- Church: Catholic Church
- In office: 6 June 1973 – April 1990
- Predecessor: Carmine Rocco
- Successor: Gian Vincenzo Moreni
- Other post: Titular Archbishop of Malliana (1964-1995)
- Previous posts: Apostolic Nuncio to the Democratic Republic of the Congo (1968-1973) Apostolic Nuncio to Guatemala & El Salvador (1964-1968)

Orders
- Ordination: 24 October 1937
- Consecration: 25 October 1964 by Amleto Giovanni Cicognani

Personal details
- Born: 15 April 1915 Montecontieri (southwest of Asciano), Province of Siena, Kingdom of Italy
- Died: 2 May 1995 (aged 80) Asciano, Tuscany, Italy

= Bruno Torpigliani =

Italian prelate

Bruno Torpigliani (15 April 1915 – 2 May 1995) was an Italian prelate of the Catholic Church who worked in the diplomatic service of the Holy See. He was made an archbishop in 1964 and served as Apostolic Nuncio to several countries, including the Philippines, for 17 years.

==Biography==
Bruno Torpigliani was born in the town of Montecontieri outside Asciano, Italy, on 15 April 1915 to Francesco Torpigliani and Laura Landi. He was ordained a priest of the Diocese of Arezzo on 24 October 1937. He was assigned to the parish in his home town and taught at Marconi Technical Institute in Asciano.
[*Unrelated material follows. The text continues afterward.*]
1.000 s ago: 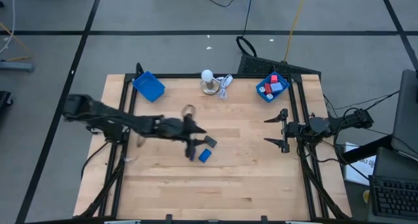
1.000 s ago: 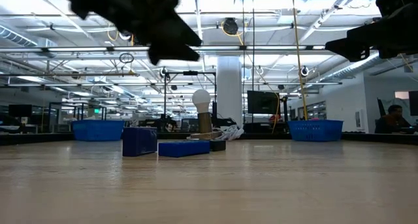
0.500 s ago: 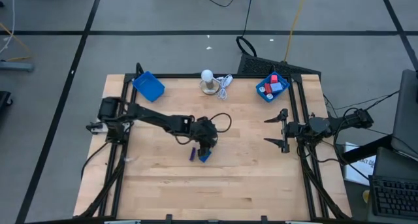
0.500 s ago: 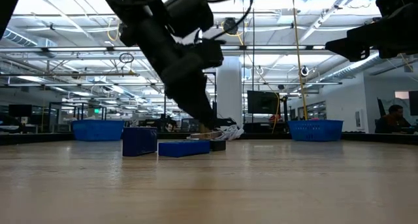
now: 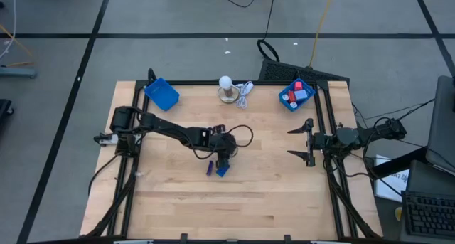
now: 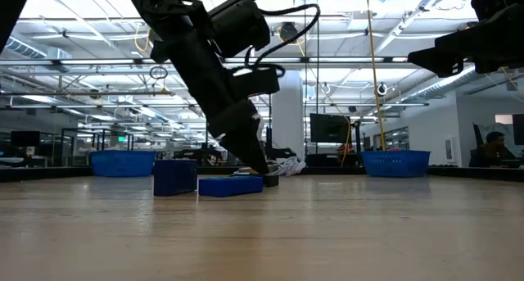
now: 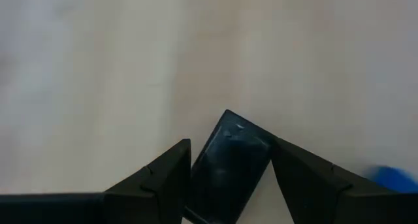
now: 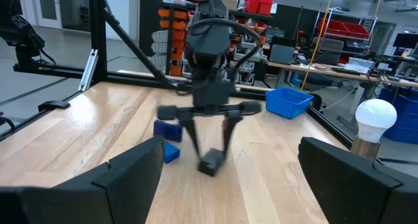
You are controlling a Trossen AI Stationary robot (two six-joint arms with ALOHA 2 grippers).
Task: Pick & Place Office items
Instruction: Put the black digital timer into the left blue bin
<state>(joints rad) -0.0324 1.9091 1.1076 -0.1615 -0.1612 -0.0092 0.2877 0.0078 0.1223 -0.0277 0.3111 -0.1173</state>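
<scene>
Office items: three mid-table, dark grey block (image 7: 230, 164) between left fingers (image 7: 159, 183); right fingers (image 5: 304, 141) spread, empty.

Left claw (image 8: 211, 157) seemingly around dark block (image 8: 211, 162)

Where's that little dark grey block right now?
The dark grey block sits on the table's middle between the left gripper fingers, which stand on either side of it, with two blue blocks close beside it in the right wrist view.
</scene>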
To prepare for a diplomatic career, he entered the Pontifical Ecclesiastical Academy in 1944. He also earned a doctorate in theology and canon law.

He joined the diplomatic service of the Holy See in 1946, starting in the offices of the Secretariat of State, then fulfilling assignments in Colombia from 1948 to 1951, Peru for a year, then at the Secretariat from 1952 to 1960, and then in London from 1960 to 1964.

On 1 September 1964, Pope Paul VI appointed him titular archbishop of Malliana and Apostolic Nuncio to El Salvador and to Guatemala. He received his episcopal consecration on 25 October 1964 from Cardinal Amleto Cicognani.

On 3 August 1968, Pope Paul VI named him Apostolic Nuncio to Zaire (now the Democratic Republic of the Congo).

On 6 June 1973, Pope Paul named him Apostolic Nuncio to the Philippines. At times, he sided with the dictatorial regime of President Ferdinand Marcos, Sr, and so was rebuffed by more critical Philippine bishops.

Torpigliani retired seventeen years later in April 1990, when he reached the age of 75. (Note: His successor as Nuncio to the Philippines, Gian Vincenzo Moreni, was appointed on 8 September 1990.) He died in Asciano on 3 May 1995.